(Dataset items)
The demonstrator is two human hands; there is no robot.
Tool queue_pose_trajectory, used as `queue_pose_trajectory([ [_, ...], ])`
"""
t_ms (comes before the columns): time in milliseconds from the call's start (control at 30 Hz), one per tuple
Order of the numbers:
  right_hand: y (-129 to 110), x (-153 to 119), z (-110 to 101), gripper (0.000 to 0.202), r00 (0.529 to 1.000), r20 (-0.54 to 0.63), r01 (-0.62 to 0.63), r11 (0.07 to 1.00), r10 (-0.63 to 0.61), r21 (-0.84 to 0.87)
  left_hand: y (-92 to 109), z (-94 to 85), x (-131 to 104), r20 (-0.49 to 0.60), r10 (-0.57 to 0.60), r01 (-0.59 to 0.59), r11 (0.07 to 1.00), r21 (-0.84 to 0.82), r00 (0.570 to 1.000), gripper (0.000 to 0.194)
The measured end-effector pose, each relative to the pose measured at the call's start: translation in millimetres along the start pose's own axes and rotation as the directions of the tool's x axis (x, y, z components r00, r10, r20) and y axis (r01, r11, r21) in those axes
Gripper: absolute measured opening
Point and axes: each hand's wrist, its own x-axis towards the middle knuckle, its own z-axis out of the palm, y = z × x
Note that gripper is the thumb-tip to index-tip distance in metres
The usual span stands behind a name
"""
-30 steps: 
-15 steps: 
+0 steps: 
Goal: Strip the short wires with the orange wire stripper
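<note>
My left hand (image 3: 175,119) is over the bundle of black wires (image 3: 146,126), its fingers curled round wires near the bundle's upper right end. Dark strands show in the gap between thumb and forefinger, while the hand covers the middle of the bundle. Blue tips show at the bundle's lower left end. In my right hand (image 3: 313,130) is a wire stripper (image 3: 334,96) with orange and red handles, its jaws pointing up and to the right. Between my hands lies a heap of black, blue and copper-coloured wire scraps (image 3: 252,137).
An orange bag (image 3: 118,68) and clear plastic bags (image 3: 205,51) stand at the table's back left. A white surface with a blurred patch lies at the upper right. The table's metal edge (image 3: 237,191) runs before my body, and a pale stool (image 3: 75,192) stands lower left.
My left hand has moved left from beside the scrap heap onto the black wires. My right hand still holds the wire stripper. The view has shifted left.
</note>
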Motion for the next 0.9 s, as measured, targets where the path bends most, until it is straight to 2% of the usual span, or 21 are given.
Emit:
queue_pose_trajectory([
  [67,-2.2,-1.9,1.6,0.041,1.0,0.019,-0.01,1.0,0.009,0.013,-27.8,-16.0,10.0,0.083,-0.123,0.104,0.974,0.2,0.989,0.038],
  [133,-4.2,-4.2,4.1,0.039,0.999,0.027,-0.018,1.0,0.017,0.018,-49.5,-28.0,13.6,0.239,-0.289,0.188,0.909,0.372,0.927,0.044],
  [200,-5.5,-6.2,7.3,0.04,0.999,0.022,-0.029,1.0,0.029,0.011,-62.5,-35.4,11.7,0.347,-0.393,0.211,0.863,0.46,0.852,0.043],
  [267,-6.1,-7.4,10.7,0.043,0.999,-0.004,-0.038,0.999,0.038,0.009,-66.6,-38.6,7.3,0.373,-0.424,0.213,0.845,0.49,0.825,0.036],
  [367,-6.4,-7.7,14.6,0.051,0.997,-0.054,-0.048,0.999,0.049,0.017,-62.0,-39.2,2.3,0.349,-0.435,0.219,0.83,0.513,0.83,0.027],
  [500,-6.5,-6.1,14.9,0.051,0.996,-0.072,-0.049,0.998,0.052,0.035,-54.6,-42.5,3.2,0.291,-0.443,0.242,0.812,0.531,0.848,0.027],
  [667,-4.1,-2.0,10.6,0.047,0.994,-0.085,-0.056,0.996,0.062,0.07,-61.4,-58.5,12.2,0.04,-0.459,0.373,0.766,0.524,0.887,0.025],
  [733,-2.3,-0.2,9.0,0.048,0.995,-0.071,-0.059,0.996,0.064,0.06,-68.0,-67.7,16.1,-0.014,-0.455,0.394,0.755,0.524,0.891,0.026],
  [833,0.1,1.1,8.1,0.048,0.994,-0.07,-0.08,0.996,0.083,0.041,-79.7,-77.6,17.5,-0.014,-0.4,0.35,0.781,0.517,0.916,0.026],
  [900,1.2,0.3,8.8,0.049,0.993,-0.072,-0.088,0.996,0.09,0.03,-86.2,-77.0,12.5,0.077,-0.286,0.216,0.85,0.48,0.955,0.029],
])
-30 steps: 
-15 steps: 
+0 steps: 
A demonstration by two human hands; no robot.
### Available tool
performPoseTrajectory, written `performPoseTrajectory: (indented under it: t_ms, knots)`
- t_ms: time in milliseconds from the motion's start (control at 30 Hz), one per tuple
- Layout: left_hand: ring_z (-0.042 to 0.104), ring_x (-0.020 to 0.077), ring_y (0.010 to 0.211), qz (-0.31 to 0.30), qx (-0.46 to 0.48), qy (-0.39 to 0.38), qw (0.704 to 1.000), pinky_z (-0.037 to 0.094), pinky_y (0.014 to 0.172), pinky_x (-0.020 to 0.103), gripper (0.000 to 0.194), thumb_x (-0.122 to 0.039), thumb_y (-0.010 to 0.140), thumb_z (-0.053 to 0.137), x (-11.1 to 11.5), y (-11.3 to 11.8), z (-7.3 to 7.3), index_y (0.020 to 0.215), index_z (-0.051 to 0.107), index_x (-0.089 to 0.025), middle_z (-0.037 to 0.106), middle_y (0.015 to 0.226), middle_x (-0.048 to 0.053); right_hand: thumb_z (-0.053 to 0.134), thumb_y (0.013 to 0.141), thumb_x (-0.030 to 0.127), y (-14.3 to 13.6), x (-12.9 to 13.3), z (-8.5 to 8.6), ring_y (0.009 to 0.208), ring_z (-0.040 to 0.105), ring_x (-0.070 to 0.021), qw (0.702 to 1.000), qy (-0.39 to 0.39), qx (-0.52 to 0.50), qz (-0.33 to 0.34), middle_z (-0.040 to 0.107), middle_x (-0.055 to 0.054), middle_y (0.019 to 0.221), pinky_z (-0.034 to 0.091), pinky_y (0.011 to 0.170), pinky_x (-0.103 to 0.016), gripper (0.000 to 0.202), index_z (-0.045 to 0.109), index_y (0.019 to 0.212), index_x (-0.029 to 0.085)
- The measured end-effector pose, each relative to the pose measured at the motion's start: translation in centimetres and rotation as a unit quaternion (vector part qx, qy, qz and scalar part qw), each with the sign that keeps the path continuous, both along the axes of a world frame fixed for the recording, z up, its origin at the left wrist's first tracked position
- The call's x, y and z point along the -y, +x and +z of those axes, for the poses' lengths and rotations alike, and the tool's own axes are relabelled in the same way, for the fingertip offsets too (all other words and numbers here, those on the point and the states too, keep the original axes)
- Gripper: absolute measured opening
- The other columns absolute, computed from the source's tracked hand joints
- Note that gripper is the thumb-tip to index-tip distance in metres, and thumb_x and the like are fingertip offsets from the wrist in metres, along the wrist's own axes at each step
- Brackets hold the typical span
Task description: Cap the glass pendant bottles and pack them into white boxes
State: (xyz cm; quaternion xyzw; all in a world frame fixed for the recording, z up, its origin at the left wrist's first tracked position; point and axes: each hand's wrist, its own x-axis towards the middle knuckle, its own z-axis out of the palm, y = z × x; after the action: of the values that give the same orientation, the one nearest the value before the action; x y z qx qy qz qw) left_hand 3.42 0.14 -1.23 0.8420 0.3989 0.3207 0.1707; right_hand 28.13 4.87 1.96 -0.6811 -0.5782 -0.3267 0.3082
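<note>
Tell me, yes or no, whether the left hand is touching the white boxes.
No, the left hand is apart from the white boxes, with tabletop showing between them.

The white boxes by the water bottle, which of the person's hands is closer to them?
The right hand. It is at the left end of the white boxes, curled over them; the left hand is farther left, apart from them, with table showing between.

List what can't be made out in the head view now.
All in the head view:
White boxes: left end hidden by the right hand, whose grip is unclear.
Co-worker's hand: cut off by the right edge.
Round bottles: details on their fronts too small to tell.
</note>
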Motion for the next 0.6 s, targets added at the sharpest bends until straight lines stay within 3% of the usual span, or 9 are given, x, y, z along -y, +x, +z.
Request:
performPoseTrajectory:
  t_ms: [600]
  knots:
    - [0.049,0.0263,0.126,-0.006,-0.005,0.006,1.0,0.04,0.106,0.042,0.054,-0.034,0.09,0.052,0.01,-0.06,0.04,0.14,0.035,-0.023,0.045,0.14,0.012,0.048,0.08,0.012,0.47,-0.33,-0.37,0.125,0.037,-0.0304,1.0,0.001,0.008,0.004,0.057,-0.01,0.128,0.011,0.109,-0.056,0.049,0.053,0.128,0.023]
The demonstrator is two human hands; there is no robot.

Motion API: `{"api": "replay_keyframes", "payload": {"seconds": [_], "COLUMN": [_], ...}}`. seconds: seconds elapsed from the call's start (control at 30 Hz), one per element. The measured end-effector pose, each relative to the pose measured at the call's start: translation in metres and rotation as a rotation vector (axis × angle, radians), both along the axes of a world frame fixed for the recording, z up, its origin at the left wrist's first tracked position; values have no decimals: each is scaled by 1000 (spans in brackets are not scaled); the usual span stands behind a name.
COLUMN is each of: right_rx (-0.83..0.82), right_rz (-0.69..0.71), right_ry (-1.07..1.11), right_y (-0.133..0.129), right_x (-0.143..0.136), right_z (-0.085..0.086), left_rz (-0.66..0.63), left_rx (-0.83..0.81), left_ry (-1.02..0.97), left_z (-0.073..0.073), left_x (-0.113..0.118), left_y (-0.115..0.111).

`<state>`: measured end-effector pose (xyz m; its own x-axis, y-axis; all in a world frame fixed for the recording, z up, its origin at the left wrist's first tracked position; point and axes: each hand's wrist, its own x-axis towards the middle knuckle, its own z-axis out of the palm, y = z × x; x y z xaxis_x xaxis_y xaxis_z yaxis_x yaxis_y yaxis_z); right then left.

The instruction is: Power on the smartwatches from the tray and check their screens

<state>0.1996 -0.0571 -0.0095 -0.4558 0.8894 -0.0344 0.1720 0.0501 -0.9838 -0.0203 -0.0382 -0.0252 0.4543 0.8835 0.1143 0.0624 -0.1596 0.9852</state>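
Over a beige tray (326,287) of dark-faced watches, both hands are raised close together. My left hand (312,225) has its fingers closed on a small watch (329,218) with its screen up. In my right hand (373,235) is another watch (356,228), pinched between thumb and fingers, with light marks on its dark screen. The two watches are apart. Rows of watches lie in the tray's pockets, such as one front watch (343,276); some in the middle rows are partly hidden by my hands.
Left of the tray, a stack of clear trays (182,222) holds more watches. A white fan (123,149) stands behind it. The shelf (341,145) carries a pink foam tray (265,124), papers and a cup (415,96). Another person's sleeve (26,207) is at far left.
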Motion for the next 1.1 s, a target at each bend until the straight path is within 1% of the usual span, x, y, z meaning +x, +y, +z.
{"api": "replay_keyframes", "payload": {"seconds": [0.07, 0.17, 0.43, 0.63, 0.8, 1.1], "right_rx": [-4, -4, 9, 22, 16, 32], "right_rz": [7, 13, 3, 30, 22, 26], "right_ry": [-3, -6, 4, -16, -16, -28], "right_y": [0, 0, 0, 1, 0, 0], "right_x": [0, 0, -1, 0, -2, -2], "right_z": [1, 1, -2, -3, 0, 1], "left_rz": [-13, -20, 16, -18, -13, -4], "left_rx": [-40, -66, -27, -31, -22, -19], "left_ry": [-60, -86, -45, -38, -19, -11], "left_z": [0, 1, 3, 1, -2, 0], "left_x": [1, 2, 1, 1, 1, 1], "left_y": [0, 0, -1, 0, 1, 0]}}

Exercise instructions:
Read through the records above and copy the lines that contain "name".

Answer space:
The usual span stands behind a name
Motion API: `{"api": "replay_keyframes", "payload": {"seconds": [_], "COLUMN": [_], ...}}`. seconds: seconds elapsed from the call's start (control at 30 Hz), one per element. The measured end-effector pose, each relative to the pose measured at the call's start: translation in metres and rotation as a rotation vector (axis × angle, radians), both along the axes of a world frame fixed for the recording, z up, its origin at the left wrist's first tracked position; values have no decimals: each is scaled by 1000 (spans in brackets are not scaled); the usual span stands behind a name.

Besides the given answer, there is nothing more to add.